Política

Somente garantias sérias de segurança para a Ucrânia podem garantir uma paz duradoura

Além disso, essa missão ajudaria a revelar e reconstruir as estruturas de força, mão-de-obra, equipamento de combate e logística do continente, que se dissipou ao longo de suas décadas de “férias da história” de décadas.

De fato, grandes progressos foram feitos desde que Putin invadiu a Ucrânia em 2022, mas muito mais são necessários. A Ucrânia desiludiu a Europa e os EUA da noção de guerras curtas e pequenos orçamentos. E embora o rearmaunda dos militares europeus seja impressionante, ainda é inadequado combater uma invasão russa em grande escala.

Nesse sentido, essa implantação revelaria os déficits das forças da Europa em capacidades operacionais de espectro total.

Por exemplo, embora a falta de helicópteros, munição de artilharia e transporte aéreo estratégico tenha sido um problema abertamente reconhecido há anos, uma operação na Ucrânia deixaria aparente a falta de itens menores necessários para conduzir forças sincronizadas – ou o que George Patton chamou de “sinfonia de Mars”. Manter uma força no campo requer navios -tanque de combustível e água, redes de camuflagem, aquecedores para tendas de tropas e centenas de outros itens que provavelmente estão ausentes nos pontos de fornecimento atuais. Se os líderes já não conhecem, suas tropas dirão a eles.

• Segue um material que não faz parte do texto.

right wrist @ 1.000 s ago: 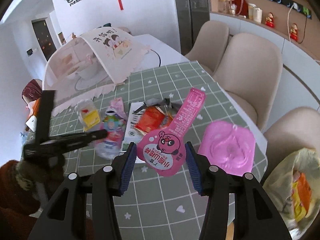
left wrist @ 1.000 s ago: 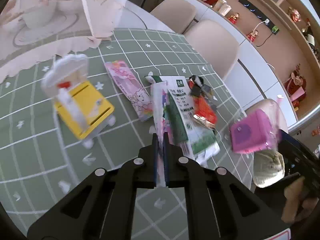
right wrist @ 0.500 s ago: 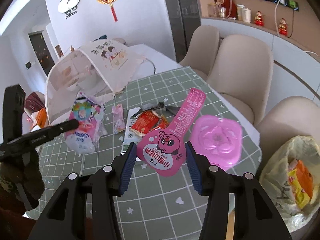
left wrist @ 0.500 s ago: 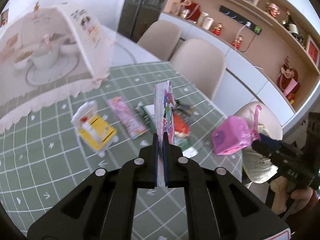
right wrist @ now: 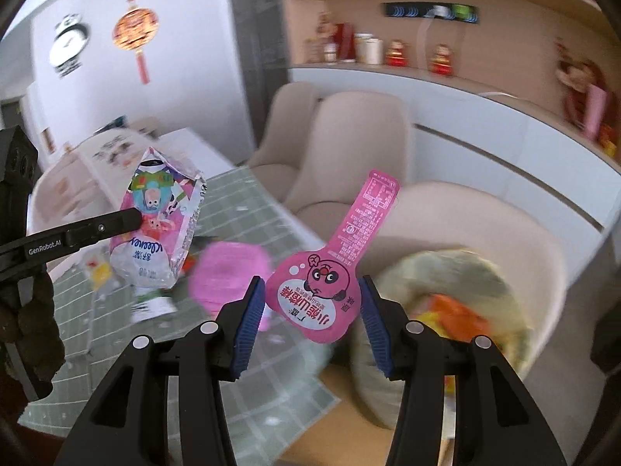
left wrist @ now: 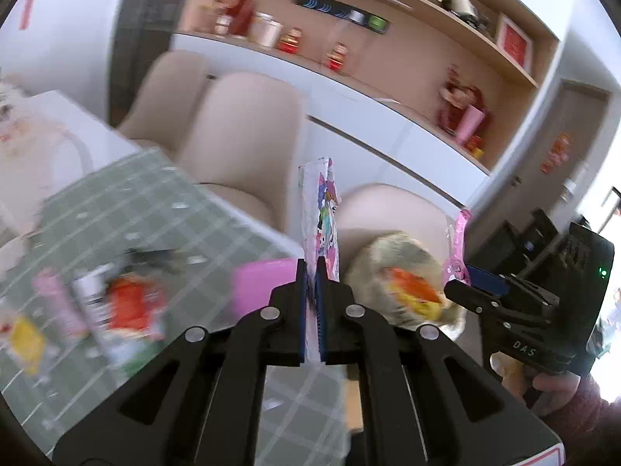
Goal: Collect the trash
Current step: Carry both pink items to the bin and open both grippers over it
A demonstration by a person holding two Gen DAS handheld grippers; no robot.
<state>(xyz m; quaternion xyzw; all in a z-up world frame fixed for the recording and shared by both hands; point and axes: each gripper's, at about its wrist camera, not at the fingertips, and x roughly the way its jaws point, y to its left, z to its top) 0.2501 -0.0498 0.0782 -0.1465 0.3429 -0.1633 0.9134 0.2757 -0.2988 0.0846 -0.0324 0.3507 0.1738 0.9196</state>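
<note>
You've lifted both off the table: left gripper (left wrist: 311, 306) clamps the wrapper (left wrist: 321, 209), right gripper (right wrist: 312, 320) holds the pink lid (right wrist: 322, 291), trash bag (right wrist: 446, 295) next.

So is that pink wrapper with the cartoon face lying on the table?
No, the pink wrapper is held up off the table between the pads of the right gripper.

- Our left gripper (left wrist: 310, 291) points down over the table's right edge, jaws clamped tight on a thin wrapper (left wrist: 320, 209).
- Our right gripper (right wrist: 310, 320), jaws wide, pinches a pink lid (right wrist: 322, 295) edge to edge.
</note>
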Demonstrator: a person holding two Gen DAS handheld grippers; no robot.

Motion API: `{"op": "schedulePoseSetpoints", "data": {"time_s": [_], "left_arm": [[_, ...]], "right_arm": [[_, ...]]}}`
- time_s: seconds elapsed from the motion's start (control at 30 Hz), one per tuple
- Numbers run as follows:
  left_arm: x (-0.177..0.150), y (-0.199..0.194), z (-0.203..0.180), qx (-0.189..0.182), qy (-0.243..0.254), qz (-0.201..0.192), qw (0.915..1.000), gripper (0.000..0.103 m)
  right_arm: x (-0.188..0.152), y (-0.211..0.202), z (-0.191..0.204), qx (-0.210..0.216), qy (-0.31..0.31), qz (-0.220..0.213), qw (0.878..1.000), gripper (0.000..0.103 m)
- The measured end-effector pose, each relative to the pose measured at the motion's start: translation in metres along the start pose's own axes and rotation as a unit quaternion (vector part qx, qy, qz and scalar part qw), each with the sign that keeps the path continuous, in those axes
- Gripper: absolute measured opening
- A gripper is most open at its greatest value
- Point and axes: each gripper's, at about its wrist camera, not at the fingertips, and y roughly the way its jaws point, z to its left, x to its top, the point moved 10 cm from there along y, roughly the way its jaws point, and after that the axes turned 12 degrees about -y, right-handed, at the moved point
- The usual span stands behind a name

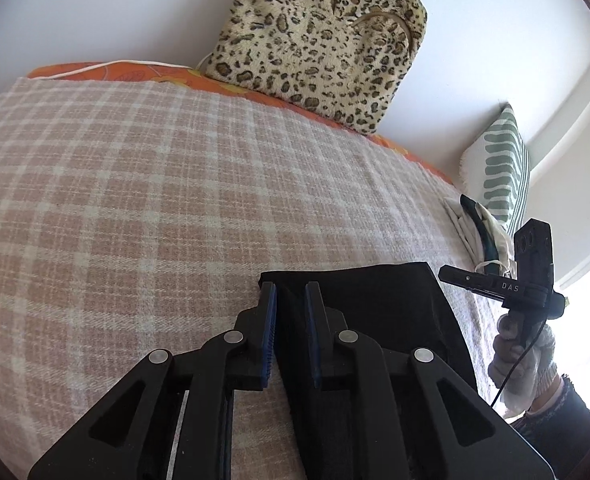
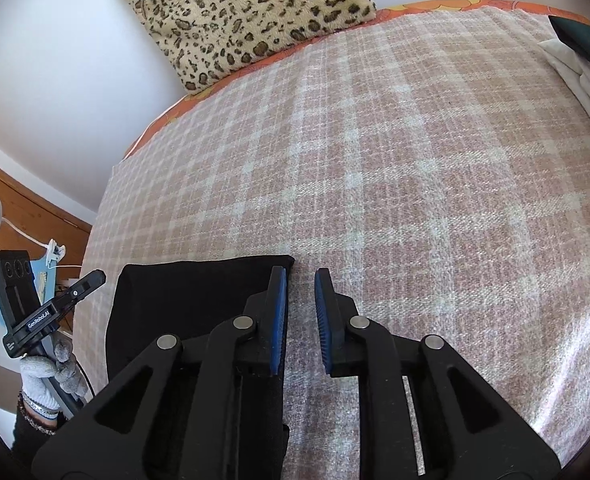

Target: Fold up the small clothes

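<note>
While both grippers point down at the bed, their fingers stand a little apart and press on nothing. The left gripper (image 1: 291,292) hangs over the near left part of the black cloth (image 1: 375,304); the cloth shows in the gap between its blue pads (image 1: 270,336), but the pads do not squeeze it, so the grip is released. The right gripper (image 2: 300,280) has its fingers slightly apart too. Its left pad (image 2: 279,320) is over the right edge of the cloth (image 2: 191,296), and between the two pads only the blanket (image 2: 375,160) shows, so it holds nothing.

The cloth lies flat on the checked blanket, near the front edge of the bed, as a folded dark rectangle. In the left view the gloved right hand (image 1: 523,364) grips the handle of its gripper just right of the cloth. In the right view the gloved left hand (image 2: 51,372) holds the other gripper just left of the cloth.

Further back a leopard bag (image 1: 319,40) leans against the wall. A pile of clothes (image 1: 479,224) lies at the right side of the bed, beside a striped cushion (image 1: 503,164).
</note>
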Motion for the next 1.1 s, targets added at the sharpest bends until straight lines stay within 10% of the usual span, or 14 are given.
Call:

Juntos, o Tripwire e o remo na Europa forneceria tempo e espaço para implantar a maioria, se não todas, as forças necessárias para enfrentar qualquer ataque russo. | Mateusz Slodkowski/AFP via Getty Images

O plano do presidente dos EUA, Donald Trump, não exige abandonar a Europa. Os Estados Unidos podem e provavelmente fornecerão facilitadores significativos fora da Ucrânia, incluindo comando e controle, logística, transporte aéreo no teatro e outros ativos que não são limitados pela tirania de longas distâncias. O fornecimento de relatórios de defesa aérea de longo alcance, inteligência, vigilância e reconhecimento são igualmente valiosos, sejam fornecidos à força européia de Kiev ou Cracóvia.

A verdade é que, caso essa missão seja realizada, haverá pedidos inevitáveis ​​para mais, além de mais apoio próximo dos EUA. A Mission Creep é endêmica a líderes militares americanos bem-intencionados que operam com aliados. Em um exemplo pessoal, quando a OTAN concordou em assumir os setores do Afeganistão dos EUA em 2006, os membros da Alliance concordaram inicialmente que seriam auto-suficientes. Mas logo após seus contingentes iniciarem o planejamento de implantação, os pedidos de helicópteros dos EUA, forças de reação rápida, forças especiais e apoio à Intel começaram a entrar. Como sempre, os EUA apoiaram dentro de seus meios.